Work instruction: Nothing but the records, repeated exactly, should form the response.

Dataset records:
--------
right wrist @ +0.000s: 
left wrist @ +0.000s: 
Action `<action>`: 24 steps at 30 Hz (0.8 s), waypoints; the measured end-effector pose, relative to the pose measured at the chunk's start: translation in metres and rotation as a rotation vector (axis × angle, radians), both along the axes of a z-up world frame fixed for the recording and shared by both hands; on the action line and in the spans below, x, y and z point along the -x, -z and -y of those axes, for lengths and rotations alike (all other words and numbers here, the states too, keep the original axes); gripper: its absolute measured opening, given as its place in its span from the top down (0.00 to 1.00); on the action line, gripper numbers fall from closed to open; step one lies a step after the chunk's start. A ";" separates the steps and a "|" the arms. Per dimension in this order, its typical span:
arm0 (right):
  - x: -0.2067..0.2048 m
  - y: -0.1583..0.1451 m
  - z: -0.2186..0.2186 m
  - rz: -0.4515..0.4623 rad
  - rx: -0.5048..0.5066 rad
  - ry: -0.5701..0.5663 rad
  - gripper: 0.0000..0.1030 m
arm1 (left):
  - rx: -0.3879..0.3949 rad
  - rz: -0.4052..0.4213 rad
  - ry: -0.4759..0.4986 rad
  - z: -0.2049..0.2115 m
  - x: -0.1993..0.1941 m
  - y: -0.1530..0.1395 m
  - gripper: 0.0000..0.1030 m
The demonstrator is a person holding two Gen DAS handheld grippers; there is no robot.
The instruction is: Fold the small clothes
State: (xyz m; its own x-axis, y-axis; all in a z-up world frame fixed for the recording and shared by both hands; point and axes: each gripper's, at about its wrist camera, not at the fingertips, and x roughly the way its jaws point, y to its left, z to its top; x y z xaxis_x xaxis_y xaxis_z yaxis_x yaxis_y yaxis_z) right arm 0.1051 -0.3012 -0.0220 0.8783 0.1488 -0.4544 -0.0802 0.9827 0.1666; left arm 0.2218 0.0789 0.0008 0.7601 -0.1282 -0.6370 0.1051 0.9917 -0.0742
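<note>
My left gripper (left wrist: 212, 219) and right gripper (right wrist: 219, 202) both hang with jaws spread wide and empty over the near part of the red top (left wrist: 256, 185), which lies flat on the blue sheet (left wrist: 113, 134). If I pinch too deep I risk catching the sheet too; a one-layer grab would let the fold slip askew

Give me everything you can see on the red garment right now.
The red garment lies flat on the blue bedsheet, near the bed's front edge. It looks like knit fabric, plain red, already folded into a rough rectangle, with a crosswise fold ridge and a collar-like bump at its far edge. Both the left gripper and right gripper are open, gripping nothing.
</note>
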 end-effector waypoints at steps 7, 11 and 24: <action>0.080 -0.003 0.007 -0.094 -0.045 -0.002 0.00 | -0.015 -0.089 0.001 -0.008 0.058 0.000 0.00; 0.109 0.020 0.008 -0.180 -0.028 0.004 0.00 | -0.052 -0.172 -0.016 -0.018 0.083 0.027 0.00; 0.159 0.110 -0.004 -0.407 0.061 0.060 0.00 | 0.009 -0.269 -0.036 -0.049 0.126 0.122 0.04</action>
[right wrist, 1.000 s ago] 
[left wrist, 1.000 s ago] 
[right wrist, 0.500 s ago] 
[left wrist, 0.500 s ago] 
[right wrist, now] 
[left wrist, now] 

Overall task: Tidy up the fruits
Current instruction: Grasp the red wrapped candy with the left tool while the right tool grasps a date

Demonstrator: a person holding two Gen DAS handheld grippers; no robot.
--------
Your response:
right wrist @ +0.000s: 
left wrist @ +0.000s: 
Action `<action>`: 24 steps at 30 Hz (0.8 s), waypoints; the measured end-effector pose, relative to the pose measured at the chunk's start: translation in metres and rotation as a rotation vector (axis × angle, radians), both along the axes of a z-up world frame fixed for the recording and shared by both hands; on the action line and in the spans below, x, y and z point along the -x, -z and -y of those axes, for lengths and rotations alike (all other words and numbers here, the states too, keep the original axes); gripper: its absolute measured opening, given as its place in its span from the top down (0.00 to 1.00); on the action line, gripper numbers fall from closed to open; step one lies a step after the chunk's start. A ";" separates the steps and a "|" the arms. Per dimension in this order, its typical span:
arm0 (right):
  - x: -0.2067..0.2048 m
  - y: -0.1583..0.1451 m
  - z: -0.2186..0.2186 m
  - rz: -0.4515..0.4623 rad
  - rx: -0.5048..0.5066 rad
  - ry: -0.5701..0.5663 rad
  - gripper: 0.0000..0.1030 m
arm1 (left):
  - rx: -0.3879..0.3949 rad
  - rz: -0.4052..0.4213 rad
  - ry: -0.4759..0.4986 rad
  - z: -0.2049..0.2115 m
  - x: -0.1993..0.1941 m
  - y: -0.1530..0.1395 m
  - gripper: 0.0000..0.1030 m
The demonstrator is a person holding two Gen DAS handheld grippers; there is no robot.
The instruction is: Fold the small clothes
State: (xyz m; its own x-axis, y-axis; all in a z-up world frame fixed for the recording and shared by both hands; point and axes: each gripper's, at about its wrist camera, not at the fingertips, and x roughly the way its jaws point, y to its left, z to its top; x y z xaxis_x xaxis_y xaxis_z yaxis_x yaxis_y yaxis_z) right arm 0.1051 -0.3012 -0.0220 0.8783 0.1488 -0.4544 -0.0802 0.9827 0.1666; left arm 0.2218 0.0789 0.0008 0.7601 -0.1282 -0.6370 0.1051 0.9917 -0.0742
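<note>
My left gripper (left wrist: 212, 219) and right gripper (right wrist: 219, 202) both hang with jaws spread wide and empty over the near part of the red top (left wrist: 256, 185), which lies flat on the blue sheet (left wrist: 113, 134). If I pinch too deep I risk catching the sheet too; a one-layer grab would let the fold slip askew

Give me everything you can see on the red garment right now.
The red garment lies flat on the blue bedsheet, near the bed's front edge. It looks like knit fabric, plain red, already folded into a rough rectangle, with a crosswise fold ridge and a collar-like bump at its far edge. Both the left gripper and right gripper are open, gripping nothing.
</note>
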 end-effector waypoints at steps 7, 11 and 24: <action>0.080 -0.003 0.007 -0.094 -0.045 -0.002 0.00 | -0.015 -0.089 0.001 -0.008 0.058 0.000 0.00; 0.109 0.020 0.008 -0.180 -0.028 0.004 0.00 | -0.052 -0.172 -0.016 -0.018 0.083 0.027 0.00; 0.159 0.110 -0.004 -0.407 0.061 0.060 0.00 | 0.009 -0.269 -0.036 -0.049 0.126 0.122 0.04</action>
[right wrist, 1.000 s ago] 
[left wrist, 1.000 s ago] 
[right wrist, 0.500 s ago] 
[left wrist, 0.500 s ago] 
[right wrist, now] 
[left wrist, now] 

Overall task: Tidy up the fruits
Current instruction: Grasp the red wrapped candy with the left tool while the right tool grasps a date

Demonstrator: a person holding two Gen DAS handheld grippers; no robot.

That completes the answer, and no more is expected.